一:背景
1. 講故事
上個月有位朋友通過部落格園的短訊息找到我,說他的程式存在記憶體溢位情況,尋求如何解決。
要解決還得通過 windbg 分析啦。
二:Windbg 分析
1. 為什麼會記憶體溢位
大家都知道記憶體溢位對應著 .NET 中的 OutOfMemoryException
異常,這種異常有可能是託管程式碼手工丟擲的,也有可能是CLR層面丟擲的,言外之意就是可以通過兩種方式排查。
- 託管執行緒是否掛載著異常?
0:000> !t
ThreadCount: 23
UnstartedThread: 0
BackgroundThread: 5
PendingThread: 0
DeadThread: 17
Hosted Runtime: no
Lock
ID OSID ThreadOBJ State GC Mode GC Alloc Context Domain Count Apt Exception
0 1 362c 00fac868 26020 Preemptive 7ED701A0:00000000 00fa6b60 0 STA
5 2 2d70 00fbeba0 2b220 Preemptive 7EBA7AC0:00000000 00fa6b60 0 MTA (Finalizer)
7 3 3264 061c8890 102a220 Preemptive 00000000:00000000 00fa6b60 0 MTA (Threadpool Worker)

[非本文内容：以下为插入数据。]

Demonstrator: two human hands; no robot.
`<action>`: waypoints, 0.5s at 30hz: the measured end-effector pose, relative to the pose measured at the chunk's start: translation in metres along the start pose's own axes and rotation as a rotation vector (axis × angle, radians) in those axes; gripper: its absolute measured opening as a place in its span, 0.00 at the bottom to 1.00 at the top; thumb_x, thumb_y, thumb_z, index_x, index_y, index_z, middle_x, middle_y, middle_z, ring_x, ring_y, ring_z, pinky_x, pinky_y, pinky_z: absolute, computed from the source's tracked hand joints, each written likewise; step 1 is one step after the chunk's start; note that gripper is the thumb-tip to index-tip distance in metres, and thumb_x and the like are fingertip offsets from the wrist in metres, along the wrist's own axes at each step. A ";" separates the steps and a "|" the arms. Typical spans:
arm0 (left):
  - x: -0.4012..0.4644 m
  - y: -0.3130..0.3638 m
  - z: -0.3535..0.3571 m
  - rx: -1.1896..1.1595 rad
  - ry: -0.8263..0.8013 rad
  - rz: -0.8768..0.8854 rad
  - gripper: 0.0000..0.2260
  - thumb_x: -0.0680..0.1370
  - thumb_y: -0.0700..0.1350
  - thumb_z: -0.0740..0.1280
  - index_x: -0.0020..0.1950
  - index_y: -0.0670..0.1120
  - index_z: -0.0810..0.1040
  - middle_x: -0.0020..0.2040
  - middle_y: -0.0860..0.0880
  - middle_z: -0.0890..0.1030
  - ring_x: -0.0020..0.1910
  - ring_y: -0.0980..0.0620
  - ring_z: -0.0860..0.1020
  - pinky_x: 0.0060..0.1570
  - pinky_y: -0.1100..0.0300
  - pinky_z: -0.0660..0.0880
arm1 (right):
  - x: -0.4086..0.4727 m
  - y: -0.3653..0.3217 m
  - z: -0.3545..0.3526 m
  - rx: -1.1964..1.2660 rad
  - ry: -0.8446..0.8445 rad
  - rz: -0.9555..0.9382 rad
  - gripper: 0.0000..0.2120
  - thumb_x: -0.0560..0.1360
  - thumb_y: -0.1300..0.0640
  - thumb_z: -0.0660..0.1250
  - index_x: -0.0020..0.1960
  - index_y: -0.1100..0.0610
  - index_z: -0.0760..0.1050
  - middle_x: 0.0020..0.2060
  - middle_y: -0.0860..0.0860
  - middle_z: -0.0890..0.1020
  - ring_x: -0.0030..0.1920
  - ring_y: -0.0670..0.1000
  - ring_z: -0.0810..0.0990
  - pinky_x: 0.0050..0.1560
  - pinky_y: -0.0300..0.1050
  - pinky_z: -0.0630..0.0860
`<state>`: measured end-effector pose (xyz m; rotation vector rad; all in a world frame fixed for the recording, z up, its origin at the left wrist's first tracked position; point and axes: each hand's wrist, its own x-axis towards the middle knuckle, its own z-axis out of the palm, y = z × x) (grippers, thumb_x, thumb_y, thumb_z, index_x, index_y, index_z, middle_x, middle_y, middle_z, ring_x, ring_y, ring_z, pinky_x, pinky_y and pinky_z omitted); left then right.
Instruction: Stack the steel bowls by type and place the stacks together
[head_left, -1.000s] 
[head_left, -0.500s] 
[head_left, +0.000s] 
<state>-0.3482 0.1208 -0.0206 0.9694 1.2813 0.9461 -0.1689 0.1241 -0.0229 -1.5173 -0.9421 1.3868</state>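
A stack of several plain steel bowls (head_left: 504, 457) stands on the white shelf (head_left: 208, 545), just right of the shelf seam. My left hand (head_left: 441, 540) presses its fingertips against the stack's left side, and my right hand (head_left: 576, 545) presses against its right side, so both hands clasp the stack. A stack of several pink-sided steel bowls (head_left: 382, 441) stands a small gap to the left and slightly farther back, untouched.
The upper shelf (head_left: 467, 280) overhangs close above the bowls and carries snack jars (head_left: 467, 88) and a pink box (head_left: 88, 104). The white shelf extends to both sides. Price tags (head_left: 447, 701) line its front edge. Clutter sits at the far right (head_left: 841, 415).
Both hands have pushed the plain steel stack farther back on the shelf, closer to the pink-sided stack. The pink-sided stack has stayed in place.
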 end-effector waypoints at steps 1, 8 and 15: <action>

17 15 3f98 19682b90 202b220 Preemptive 7EBB0830:00000000 00fa6b60 0 MTA
XXXX 16 0 2845fb00 35820 Preemptive 00000000:00000000 00fa6b60 0 Ukn
18 14 a7c 2842b1c8 202b220 Preemptive 00000000:00000000 00fa6b60 0 MTA
XXXX 6 0 2c9b3778 1039820 Preemptive 00000000:00000000 00fa6b60 0 Ukn (Threadpool Worker)
XXXX 18 0 288a1318 1039820 Preemptive 00000000:00000000 00fa6b60 0 Ukn (Threadpool Worker)
XXXX 23 0 288a22f0 1039820 Preemptive 00000000:00000000 00fa6b60 0 Ukn (Threadpool Worker)
XXXX 10 0 2ccf3550 1039820 Preemptive 00000000:00000000 00fa6b60 0 Ukn (Threadpool Worker)
XXXX 21 0 288a1860 1039820 Preemptive 00000000:00000000 00fa6b60 0 Ukn (Threadpool Worker)
XXXX 12 0 288a1da8 1039820 Preemptive 00000000:00000000 00fa6b60 0 Ukn (Threadpool Worker)
XXXX 11 0 2c993640 1039820 Preemptive 00000000:00000000 00fa6b60 0 Ukn (Threadpool Worker)
XXXX 8 0 2ccf3a98 35820 Preemptive 00000000:00000000 00fa6b60 0 Ukn
XXXX 9 0 2ccf2030 1039820 Preemptive 00000000:00000000 00fa6b60 0 Ukn (Threadpool Worker)
XXXX 7 0 2c9aed88 1039820 Preemptive 00000000:00000000 00fa6b60 0 Ukn (Threadpool Worker)
XXXX 26 0 28898308 1039820 Preemptive 00000000:00000000 00fa6b60 0 Ukn (Threadpool Worker)
XXXX 25 0 2c492c68 1039820 Preemptive 00000000:00000000 00fa6b60 0 Ukn (Threadpool Worker)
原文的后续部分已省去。